19-1 梅すだれ 肥後の国
村は五、六家族を一組にして七つの組に分けられていて、各組には作之助が選んだ組頭が一人ずついる。土着の天草の民や九州地方からの移住者が多い四つの組をまとめるのは大頭の太郎兵衛で、それ以外の三つの組をまとめるのがこれまた大頭の馬四郎になっている。
組頭七人と大頭の二人、そして作之助。この十人が集まり決めごとをしている。村には人家から外れた隅に、簡素な造りだが十人が円になって座れる大きさの小屋が建てられている。その小屋に入れるのは組頭、大頭と作之助の十人だけなのだ。
昨晩もこの十人が集まった。村のみんなが寝静まる宵五つに予告なく寄合が開かれて、明日の絵踏みが申し渡された。
朝まで他言無用ということだったが、みの組の組頭、八二郎は黙ってなどいられなかった。と言うのも、みの組の三家族は切支丹なのだ。まずはそのうちの一家族、先祖代々ここ天草に住んでいて八二郎と子どもの頃からの知り合いの小太郎の家へ行った。
「かまわん。そんなもん踏めると。」
小太郎の家は敬虔な切支丹だが、島原の乱には参加していなかった。
「城へ来いと言われたが断ったと。殺し合いなんかしとうなかと。」
島原の乱とは切支丹の反乱と思われているが、実情は切支丹が中心となった百姓一揆であった。無謀な年貢取り立てをする横暴な島原の代官に反旗を翻した百姓の戦いであったのだ。たくさんの切支丹たちが加勢を請われるがままに城に籠城して命を失ったが、小太郎のように断った切支丹たちも大勢いた。
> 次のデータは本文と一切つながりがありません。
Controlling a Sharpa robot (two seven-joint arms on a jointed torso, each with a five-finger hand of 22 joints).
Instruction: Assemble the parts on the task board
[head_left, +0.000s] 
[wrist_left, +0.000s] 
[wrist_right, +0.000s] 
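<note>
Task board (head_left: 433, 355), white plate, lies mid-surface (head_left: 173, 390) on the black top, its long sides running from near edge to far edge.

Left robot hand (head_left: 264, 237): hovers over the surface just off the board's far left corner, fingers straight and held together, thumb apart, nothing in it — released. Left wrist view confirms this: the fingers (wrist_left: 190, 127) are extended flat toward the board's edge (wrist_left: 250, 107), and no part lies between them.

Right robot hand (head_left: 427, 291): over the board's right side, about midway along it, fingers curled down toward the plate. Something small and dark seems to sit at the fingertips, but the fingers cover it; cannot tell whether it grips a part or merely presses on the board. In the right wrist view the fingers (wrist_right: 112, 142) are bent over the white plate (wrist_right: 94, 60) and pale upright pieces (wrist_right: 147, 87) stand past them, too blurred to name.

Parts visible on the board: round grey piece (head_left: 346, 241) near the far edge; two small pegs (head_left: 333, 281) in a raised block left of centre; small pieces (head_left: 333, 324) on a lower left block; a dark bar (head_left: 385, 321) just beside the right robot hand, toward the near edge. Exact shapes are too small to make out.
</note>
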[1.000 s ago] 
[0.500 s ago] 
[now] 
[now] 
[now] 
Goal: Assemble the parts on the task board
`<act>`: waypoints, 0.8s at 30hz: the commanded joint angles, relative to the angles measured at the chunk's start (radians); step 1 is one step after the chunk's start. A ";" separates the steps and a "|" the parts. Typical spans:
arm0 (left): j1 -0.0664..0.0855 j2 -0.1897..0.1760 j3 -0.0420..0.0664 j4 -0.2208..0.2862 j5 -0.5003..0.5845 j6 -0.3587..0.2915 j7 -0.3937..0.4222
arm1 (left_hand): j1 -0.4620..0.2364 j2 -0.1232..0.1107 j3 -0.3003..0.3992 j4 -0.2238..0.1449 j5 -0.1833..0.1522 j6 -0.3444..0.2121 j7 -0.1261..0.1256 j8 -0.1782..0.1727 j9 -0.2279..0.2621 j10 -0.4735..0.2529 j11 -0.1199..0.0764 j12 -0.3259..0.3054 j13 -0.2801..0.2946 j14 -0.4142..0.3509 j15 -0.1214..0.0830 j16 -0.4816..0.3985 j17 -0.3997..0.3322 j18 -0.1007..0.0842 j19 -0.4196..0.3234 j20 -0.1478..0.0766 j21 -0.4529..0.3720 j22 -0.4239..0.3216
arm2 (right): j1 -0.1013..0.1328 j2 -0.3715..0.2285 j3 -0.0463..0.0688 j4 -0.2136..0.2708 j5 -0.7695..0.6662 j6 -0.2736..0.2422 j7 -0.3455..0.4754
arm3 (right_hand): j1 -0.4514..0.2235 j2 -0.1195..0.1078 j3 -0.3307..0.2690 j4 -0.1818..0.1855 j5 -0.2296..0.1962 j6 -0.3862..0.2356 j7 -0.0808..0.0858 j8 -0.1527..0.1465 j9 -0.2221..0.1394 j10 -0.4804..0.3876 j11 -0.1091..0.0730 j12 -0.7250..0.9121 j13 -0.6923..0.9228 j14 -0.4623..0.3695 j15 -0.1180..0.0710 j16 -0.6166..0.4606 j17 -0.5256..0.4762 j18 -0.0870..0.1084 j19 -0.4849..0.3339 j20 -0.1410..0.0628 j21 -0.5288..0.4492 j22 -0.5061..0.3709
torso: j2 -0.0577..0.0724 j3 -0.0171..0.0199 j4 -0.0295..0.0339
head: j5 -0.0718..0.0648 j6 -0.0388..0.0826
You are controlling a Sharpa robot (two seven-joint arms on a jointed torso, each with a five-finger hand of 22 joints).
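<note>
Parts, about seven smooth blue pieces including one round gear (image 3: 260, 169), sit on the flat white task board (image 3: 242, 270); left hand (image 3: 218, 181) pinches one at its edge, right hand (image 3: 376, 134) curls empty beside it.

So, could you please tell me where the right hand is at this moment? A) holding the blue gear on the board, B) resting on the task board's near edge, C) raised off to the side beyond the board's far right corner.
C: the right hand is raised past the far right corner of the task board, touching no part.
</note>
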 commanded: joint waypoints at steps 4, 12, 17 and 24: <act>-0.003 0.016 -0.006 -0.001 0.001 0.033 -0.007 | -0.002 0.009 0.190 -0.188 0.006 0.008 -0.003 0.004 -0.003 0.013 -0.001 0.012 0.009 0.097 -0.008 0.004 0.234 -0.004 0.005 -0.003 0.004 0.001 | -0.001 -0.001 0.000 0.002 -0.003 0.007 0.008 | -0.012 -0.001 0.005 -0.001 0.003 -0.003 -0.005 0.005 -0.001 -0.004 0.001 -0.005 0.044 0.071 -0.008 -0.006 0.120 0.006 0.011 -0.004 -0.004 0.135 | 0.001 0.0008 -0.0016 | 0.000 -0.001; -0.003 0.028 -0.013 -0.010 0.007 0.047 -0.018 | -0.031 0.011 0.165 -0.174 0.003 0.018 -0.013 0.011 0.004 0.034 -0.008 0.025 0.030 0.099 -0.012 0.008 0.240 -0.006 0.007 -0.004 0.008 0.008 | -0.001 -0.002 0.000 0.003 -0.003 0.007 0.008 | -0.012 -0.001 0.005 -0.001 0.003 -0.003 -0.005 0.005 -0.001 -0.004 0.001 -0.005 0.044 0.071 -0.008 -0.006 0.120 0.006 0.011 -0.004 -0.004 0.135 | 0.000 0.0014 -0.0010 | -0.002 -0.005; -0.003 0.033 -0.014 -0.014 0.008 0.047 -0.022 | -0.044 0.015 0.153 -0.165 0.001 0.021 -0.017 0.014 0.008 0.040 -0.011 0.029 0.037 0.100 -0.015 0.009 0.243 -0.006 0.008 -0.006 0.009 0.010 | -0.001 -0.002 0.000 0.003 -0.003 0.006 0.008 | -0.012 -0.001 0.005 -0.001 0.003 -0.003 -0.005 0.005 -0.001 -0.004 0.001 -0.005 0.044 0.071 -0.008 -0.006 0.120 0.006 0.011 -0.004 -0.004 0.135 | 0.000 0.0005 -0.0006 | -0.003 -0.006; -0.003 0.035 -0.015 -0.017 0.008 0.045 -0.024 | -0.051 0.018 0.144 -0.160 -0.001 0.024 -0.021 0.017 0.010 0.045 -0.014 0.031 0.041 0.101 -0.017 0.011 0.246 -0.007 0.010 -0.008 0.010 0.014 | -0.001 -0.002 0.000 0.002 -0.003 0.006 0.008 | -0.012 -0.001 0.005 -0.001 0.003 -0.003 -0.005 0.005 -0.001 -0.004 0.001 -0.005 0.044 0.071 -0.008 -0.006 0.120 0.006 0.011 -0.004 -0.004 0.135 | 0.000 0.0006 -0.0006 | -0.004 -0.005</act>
そんな生き残りの切支丹たちの信仰心は、島原の乱が終わったあとも変わることなく大切に受け継がれている。体に染み込んでいると言える子々孫々、生粋の切支丹である小太郎一家であったから、八二郎は念を押しておいた。
「子どもたちにもよう言い聞かせんといかんと。」
「だいじょうぶと。」
次に八二郎は隣の六郎太の家へ行った。六郎太は弟の七郎太共々、嫁と息子夫婦を連れて薩摩藩から移住してきていた。そしてこの二家族とも切支丹なのだ。その情報は小太郎が、
「わかると。言わんがあいつらも切支丹と。」
と、何かの話をしていた時に漏らした。
偶然とは言え、切支丹の家族が三家族隣り合わせになっている。しかしそれを怖がることなどなかった。どちらも家系的な宗教に準じて生きているだけで、結集して危険な行動を起こすような者達ではない。表に知られていなくても古い切支丹はいくらでもいるから八二郎は何も心配などしていなかった。
しかし突然の「絵踏み」には動揺せずにはいられなかった。切支丹と言うだけで罪人のように殺されるのだから、明日の「絵踏み」で痛ましい目に遭う者が出てしまわぬようにせねばと、組頭としての責任を感じていた。
六郎太に告げると、「わかった、みんなに言うとく。心配せんでええばい。」小太郎同様、大したことではないようだった。「七郎太にも言うとくたい。」と引き受けてくれた。
そして次の日の朝、六郎太の息子夫婦は幼い子どもを連れて忽然と姿を消していたのだった。